▶ _WORK INSTRUCTION_
If an entry below holds a picture, leave the picture out and print the rest exactly.

EXERCISE DATA Start Marker

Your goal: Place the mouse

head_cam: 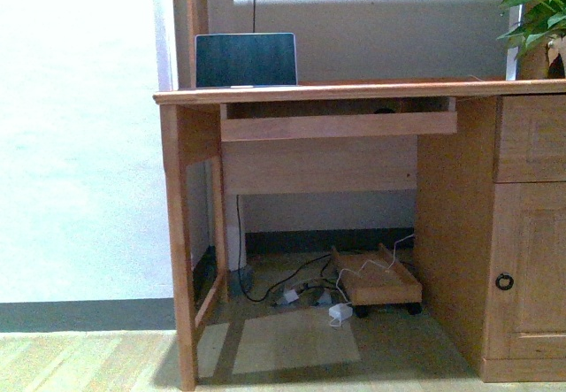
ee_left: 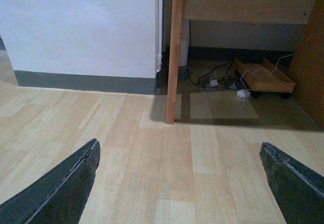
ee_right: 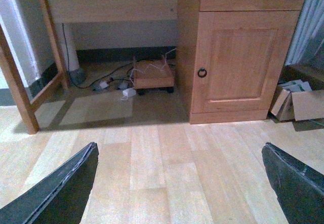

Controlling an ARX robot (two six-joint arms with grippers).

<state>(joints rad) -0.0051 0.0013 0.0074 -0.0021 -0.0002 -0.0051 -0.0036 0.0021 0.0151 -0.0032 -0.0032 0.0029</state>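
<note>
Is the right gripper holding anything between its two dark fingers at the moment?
No, the right gripper stands wide open, with only the pale wooden plank floor showing between its fingers.

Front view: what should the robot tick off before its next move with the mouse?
1. Mouse found: cannot tell; only a dark speck in the pull-out tray.
2. Left tool open, empty: ok.
3. Right tool open, empty: ok.
4. Tools near the desk: not ok; both over bare floor.
5. Cables under desk clear of the path: ok.
</note>
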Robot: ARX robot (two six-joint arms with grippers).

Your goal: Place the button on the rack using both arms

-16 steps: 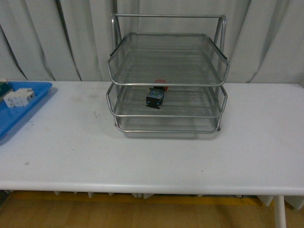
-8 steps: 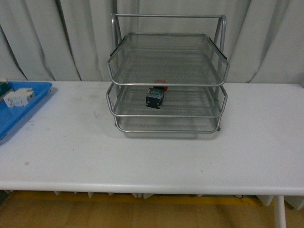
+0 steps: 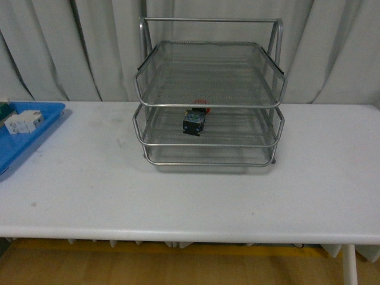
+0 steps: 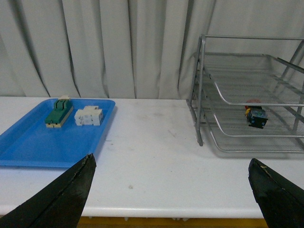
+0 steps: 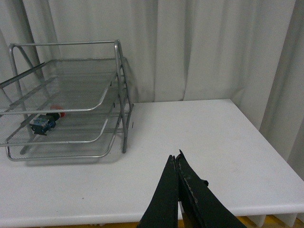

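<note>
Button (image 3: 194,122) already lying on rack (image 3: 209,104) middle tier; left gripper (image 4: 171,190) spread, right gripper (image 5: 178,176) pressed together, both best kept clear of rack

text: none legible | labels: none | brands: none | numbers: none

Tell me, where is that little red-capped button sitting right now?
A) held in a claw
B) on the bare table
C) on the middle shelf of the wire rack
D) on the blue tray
C: the button lies on the middle shelf of the wire rack, under the top shelf, with no claw touching it.
</note>
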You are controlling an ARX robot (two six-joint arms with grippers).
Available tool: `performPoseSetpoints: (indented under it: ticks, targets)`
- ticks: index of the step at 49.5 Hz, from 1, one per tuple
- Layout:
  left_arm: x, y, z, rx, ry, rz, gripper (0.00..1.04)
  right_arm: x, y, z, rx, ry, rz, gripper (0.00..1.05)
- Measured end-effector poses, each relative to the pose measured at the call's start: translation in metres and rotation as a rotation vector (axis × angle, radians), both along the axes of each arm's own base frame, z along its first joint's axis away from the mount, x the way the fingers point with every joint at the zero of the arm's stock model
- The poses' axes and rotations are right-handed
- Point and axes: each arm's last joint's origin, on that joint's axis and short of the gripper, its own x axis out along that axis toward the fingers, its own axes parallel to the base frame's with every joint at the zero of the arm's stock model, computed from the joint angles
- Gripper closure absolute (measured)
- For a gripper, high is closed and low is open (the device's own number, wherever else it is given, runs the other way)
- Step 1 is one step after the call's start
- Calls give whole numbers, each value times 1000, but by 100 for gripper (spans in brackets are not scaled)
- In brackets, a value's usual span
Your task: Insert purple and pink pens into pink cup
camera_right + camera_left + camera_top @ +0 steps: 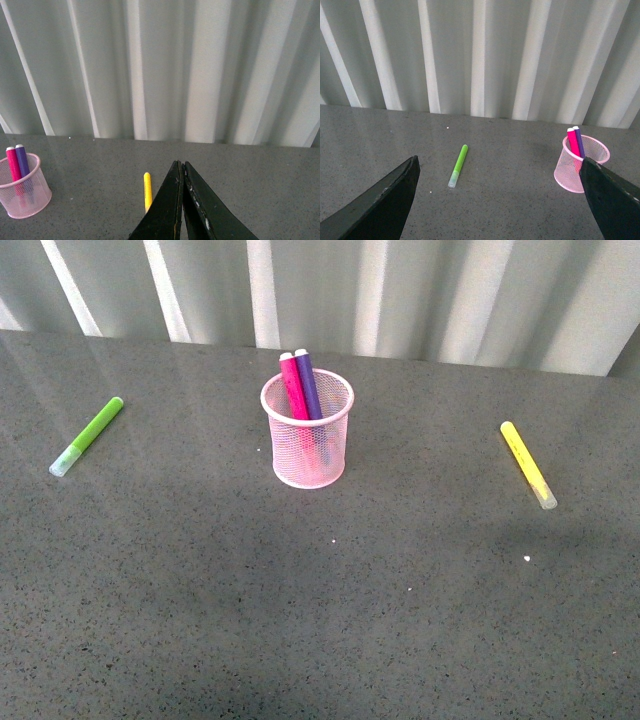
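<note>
Pink cup (308,455) holds both pens (301,386) upright, leaning back.

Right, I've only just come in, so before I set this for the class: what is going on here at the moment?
Nothing is being handled just now. The pink pen and purple pen already stand side by side in the pink cup, leaning toward its far rim. A lime-green marker and a yellow marker lie on the table, well apart from the cup. The left pincer is open and empty; the right pincer is shut and holds nothing.
</note>
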Motion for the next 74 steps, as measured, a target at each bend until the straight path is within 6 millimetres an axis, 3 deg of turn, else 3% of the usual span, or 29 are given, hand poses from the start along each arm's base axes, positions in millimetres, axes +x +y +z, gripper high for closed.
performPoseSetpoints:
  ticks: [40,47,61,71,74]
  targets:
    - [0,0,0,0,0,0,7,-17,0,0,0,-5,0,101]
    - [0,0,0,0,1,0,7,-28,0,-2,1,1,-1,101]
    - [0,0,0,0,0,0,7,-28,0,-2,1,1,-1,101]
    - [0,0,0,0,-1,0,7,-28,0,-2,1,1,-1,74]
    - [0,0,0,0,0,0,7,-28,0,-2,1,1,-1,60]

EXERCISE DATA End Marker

▶ _YOUR RESPONSE_
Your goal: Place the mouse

head_cam: 
ee_left: 
ee_right: 

Controlling an ARX robot (two six-joint arms with grippers).

<state>(joints rad) -0.0051 0.0013 0.0074 -0.0021 -0.0002 -0.0051 -0.0036 0.0021 0.0151 -0.0032 -0.0032 0.0029</state>
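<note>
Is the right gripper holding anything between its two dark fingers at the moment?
No, the right gripper stands wide open, with only the pale wooden plank floor showing between its fingers.

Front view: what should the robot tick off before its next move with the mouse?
1. Mouse found: cannot tell; only a dark speck in the pull-out tray.
2. Left tool open, empty: ok.
3. Right tool open, empty: ok.
4. Tools near the desk: not ok; both over bare floor.
5. Cables under desk clear of the path: ok.
</note>
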Robot: ARX robot (two six-joint arms with grippers).

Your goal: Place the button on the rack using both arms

-16 steps: 
-8 steps: 
+0 steps: 
+0 steps: 
+0 steps: 

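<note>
Button (image 3: 194,122) already lying on rack (image 3: 209,104) middle tier; left gripper (image 4: 171,190) spread, right gripper (image 5: 178,176) pressed together, both best kept clear of rack

text: none legible | labels: none | brands: none | numbers: none

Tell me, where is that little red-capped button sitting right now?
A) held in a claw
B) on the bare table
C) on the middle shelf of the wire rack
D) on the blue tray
C: the button lies on the middle shelf of the wire rack, under the top shelf, with no claw touching it.
</note>
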You are controlling an ARX robot (two six-joint arms with grippers).
Available tool: `performPoseSetpoints: (indented under it: ticks, targets)`
- ticks: index of the step at 49.5 Hz, from 1, one per tuple
- Layout:
  left_arm: x, y, z, rx, ry, rz, gripper (0.00..1.04)
  right_arm: x, y, z, rx, ry, rz, gripper (0.00..1.05)
- Measured end-effector poses, each relative to the pose measured at the call's start: translation in metres and rotation as a rotation vector (axis × angle, radians), both along the axes of each arm's own base frame, z along its first joint's axis away from the mount, x the way the fingers point with every joint at the zero of the arm's stock model
- The poses' axes and rotations are right-handed
- Point and axes: each arm's last joint's origin, on that joint's axis and short of the gripper, its own x axis out along that axis toward the fingers, its own axes parallel to the base frame's with every joint at the zero of the arm's stock model, computed from the joint angles
- Gripper closure absolute (measured)
- For a gripper, high is closed and low is open (the device's own number, wherever else it is given, runs the other way)
- Step 1 is one step after the call's start
- Calls give whole numbers, each value times 1000, but by 100 for gripper (spans in brackets are not scaled)
- In brackets, a value's usual span
Your task: Insert purple and pink pens into pink cup
camera_right + camera_left + camera_top @ +0 steps: 
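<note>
Pink cup (308,455) holds both pens (301,386) upright, leaning back.

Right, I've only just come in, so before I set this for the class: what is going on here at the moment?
Nothing is being handled just now. The pink pen and purple pen already stand side by side in the pink cup, leaning toward its far rim. A lime-green marker and a yellow marker lie on the table, well apart from the cup. The left pincer is open and empty; the right pincer is shut and holds nothing.
</note>
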Motion for the next 74 steps, as measured, a target at each bend until the straight path is within 6 millimetres an axis, 3 deg of turn, else 3% of the usual span, or 29 are given, hand poses from the start along each arm's base axes, positions in millimetres, axes +x +y +z, gripper high for closed.
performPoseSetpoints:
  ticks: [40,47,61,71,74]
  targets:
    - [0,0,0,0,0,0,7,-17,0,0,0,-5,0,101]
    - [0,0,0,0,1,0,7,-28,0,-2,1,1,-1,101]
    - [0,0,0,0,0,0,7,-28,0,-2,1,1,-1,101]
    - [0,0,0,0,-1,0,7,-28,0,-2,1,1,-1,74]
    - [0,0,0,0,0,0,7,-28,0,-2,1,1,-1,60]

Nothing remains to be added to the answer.